The line with "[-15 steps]" starts the range, and the last line of the listing ends it. Retype that range exactly, without pictures.

# [Information supplied]
+++

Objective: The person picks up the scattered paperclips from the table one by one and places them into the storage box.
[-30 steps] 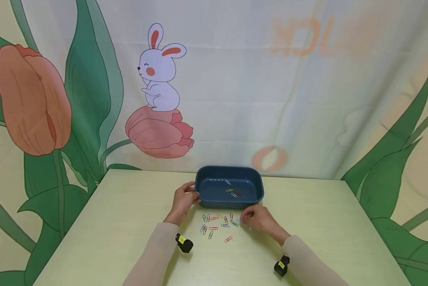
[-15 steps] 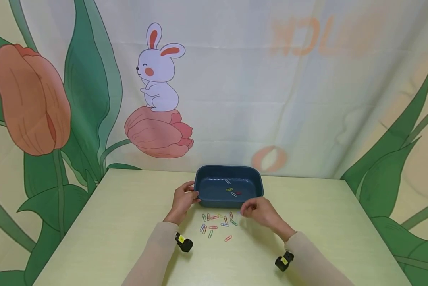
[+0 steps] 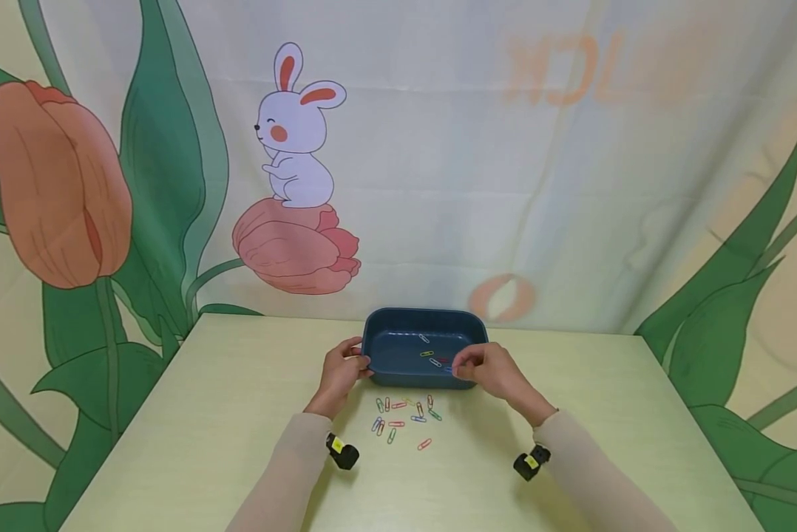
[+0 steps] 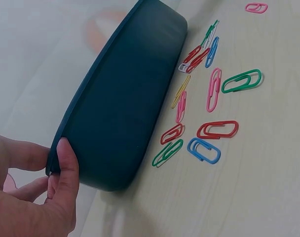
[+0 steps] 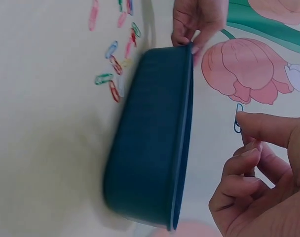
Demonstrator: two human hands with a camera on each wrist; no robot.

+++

# [Exercise answer]
[-15 steps] 
[+0 steps] 
[+0 steps] 
[+0 steps] 
Demonstrator: two human hands with a camera on each wrist; no robot.

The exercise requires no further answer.